A coworker asked me last week if there was a better way to write the following python code:

self.custom_attributes = {
  x.split(':')[0]: x.split(':')[1]
  for x in a.split(',')
}

I semi-jokingly replied that there were 3 better ways:

For people who like comprehensions
self.custom_attributes = {
  key: value
  for [key, value] in [entry.split(':') for entry in a.split(',')]
}
For people who like functions
def build_obj(acc, val):
   [key, value] = val.split(':')
   acc[key] = value
   return acc
self.custom_attributes = reduce(build_obj, a.split(','), {})

For people who like other folks to be able to read their code

# create a hash of custom attributes
self.custom_attributes = {}
# get the entries from splitting the input string
entries = a.split(',')
# for each entry split the key value pairs and add them to the hash
for entry in entries:
   [key, value] = entry.split(':')
   self.custom_attributes[key] = value

The joke of course is that it doesn’t really matter what the author of the code considers the best way to write it.
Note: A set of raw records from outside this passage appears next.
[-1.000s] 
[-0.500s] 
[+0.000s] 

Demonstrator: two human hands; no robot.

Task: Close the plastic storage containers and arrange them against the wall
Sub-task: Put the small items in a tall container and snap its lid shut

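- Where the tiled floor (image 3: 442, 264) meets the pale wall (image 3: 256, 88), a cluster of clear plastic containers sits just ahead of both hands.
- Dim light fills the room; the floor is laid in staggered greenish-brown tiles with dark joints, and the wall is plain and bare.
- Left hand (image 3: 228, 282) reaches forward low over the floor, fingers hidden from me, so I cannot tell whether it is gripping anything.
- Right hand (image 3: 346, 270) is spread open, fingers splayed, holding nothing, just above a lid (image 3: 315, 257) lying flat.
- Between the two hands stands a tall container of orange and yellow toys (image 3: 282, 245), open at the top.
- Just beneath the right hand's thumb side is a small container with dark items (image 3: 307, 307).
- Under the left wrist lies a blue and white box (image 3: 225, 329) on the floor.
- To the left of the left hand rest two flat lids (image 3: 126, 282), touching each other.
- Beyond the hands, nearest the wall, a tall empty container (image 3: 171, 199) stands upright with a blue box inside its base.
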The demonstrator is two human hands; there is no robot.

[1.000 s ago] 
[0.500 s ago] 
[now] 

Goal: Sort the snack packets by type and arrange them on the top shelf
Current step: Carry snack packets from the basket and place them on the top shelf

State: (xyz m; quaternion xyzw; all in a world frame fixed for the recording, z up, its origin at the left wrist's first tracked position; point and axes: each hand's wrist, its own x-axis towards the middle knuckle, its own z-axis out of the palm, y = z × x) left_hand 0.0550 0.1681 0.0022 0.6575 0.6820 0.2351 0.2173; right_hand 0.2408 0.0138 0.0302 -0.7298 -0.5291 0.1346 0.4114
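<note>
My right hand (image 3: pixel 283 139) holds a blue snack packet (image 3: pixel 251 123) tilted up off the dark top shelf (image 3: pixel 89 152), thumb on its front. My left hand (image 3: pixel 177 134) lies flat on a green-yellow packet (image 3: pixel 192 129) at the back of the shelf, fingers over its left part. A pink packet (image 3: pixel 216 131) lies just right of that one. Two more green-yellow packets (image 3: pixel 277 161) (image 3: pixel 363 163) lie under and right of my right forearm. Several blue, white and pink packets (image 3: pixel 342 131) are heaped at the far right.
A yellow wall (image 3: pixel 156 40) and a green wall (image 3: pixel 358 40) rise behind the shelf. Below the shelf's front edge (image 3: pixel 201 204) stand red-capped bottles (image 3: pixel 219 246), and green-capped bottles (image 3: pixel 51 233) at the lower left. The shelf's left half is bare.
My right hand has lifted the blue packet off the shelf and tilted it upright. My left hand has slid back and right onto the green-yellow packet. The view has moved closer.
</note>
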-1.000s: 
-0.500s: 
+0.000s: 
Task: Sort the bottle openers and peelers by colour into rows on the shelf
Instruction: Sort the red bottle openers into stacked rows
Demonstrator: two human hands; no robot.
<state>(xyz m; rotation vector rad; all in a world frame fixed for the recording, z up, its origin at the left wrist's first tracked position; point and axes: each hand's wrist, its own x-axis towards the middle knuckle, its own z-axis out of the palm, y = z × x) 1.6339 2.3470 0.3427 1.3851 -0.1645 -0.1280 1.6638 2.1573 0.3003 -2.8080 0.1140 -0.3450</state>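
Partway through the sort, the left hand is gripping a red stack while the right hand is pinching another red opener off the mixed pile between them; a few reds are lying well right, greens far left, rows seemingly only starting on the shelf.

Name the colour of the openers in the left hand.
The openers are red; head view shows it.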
Like writing an essay or persuasive speech, it is much more important to consider the audience, and what style will work best for them. Most code will eventually be read by other people, even if that is simply a future version of the original author who has been stripped of context by time 1.

If my coworker is confident that his code will be read in the future by confident Python programmers who understand object comprehensions, then he could go with the first example, with its heavy use of python idioms. If he thought it was more likely that somebody like me who is used to JavaScript idioms, he might consider the less idiomatic python from the second example that matched his teammates. If he didn’t know who would read the code in the future, he might go with the more explicit and difficult to misinterpret version 3, and possibly tuck it away within a named function so that the main code flow could remain uninterrupted.
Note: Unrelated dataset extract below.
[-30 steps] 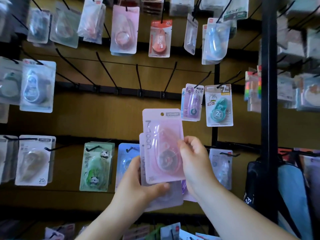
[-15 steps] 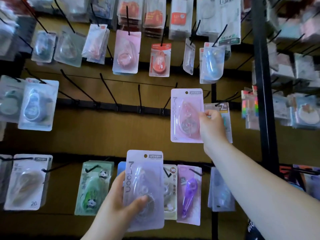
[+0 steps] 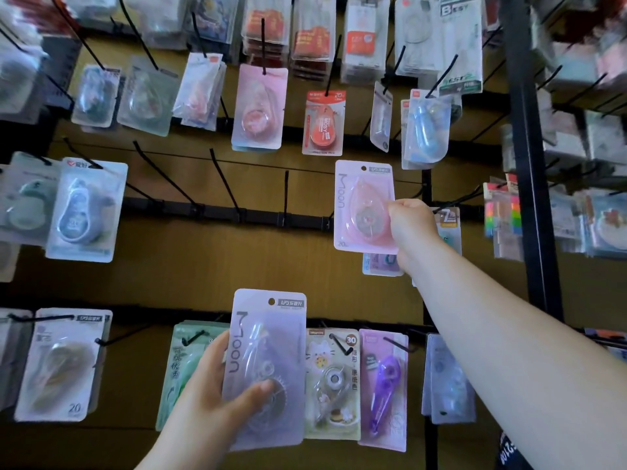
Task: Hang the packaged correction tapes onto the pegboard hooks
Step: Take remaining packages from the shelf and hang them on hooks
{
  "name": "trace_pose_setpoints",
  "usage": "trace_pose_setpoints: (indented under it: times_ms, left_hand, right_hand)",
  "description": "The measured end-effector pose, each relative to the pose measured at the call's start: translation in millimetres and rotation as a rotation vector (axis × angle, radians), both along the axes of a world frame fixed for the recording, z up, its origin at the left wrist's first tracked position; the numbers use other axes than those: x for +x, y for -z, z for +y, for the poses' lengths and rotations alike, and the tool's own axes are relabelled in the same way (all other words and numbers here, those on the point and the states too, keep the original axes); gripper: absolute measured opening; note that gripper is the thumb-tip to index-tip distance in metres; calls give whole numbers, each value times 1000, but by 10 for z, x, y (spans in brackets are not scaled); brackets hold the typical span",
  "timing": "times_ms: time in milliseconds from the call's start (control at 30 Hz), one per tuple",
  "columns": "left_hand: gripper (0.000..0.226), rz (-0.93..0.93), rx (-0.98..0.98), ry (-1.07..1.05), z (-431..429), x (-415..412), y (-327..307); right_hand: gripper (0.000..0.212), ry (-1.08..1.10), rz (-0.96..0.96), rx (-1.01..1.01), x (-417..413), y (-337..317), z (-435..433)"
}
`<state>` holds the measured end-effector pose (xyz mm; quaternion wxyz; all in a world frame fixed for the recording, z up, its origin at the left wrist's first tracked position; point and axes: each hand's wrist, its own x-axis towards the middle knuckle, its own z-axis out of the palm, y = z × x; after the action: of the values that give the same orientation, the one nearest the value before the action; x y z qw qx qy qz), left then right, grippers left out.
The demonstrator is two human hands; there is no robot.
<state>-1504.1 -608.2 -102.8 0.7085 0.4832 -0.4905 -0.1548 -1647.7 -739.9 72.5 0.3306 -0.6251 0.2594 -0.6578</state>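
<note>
Right hand (image 3: 412, 228) up high, pinching the pink pack (image 3: 364, 206) by its right edge, fingers clamped on the card. The pack stands upright in front of the board, its hang hole near the top, level with the middle row of hooks. Whether that hole is on a hook, hard to say: the card covers whatever is behind it.

Left hand (image 3: 217, 395) down low, gripping the lilac pack (image 3: 268, 364) from its left side, thumb pressed across the blister. This one also stands upright, "Moon" running down its left edge, hole free at the top. It sits in front of the bottom row, hiding part of a green pack (image 3: 176, 368) and just beside a cat-print pack (image 3: 334, 385).

The two hands are well apart, one pack each.

On the middle rail (image 3: 217, 212) several bare hooks (image 3: 286, 195) stick out to the left of the pink pack. Above hang another pink pack (image 3: 259, 108) and an orange pack (image 3: 324, 123). Right of the cat print hangs a purple pack (image 3: 385, 391). A black post (image 3: 529, 198) runs down the right side.
</note>
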Motion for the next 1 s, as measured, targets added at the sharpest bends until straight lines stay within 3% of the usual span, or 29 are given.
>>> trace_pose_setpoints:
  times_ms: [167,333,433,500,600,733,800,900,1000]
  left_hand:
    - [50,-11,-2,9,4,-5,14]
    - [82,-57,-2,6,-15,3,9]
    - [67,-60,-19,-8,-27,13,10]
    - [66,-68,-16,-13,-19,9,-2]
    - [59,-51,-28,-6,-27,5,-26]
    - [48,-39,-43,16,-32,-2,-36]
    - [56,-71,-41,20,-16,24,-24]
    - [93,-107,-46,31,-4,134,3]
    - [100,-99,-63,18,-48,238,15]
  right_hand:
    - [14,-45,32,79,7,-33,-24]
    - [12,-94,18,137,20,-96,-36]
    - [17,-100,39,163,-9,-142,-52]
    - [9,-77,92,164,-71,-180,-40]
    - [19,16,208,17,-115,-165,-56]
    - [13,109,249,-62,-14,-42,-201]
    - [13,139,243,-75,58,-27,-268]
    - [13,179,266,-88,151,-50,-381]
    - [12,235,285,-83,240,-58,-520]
self.custom_attributes = parse_entry_string(a)

# ... elsewhere ...

def parse_entry_string (entry_string):
    attributes = {}
    # get the entries from splitting the input string
    entries = a.split(',')
    # for each entry split the key value pairs and add them to the hash
    for entry in entries:
       [key, value] = entry.split(':')[0:2]
       attributes[key] = value
    return attributes

Of course once the functionality is separated out into a function, it matters a lot less how it is implemented since the only time somebody will need to read it is when they are interested in that specific functionality and can invest the time to understand the code. The well named function replaces the need for understanding everything when people browse through the code. This is extremely important in larger code bases, since data often flows through many lines of code. The more of it that can be usefully (and accurately) abstracted away for a reader, the easier the code base is to debug.

So quick tip version:

  1. Think about the audience of the code you’re writing
  2. Naming functions well limits the needs to make implementation details readable for everybody. It can also make your program flow easier to follow.

  1. In my experience, it usually only takes about a week for me to look back at my old code and wonder what maniac wrote it and what he could have possibly been thinking ↩︎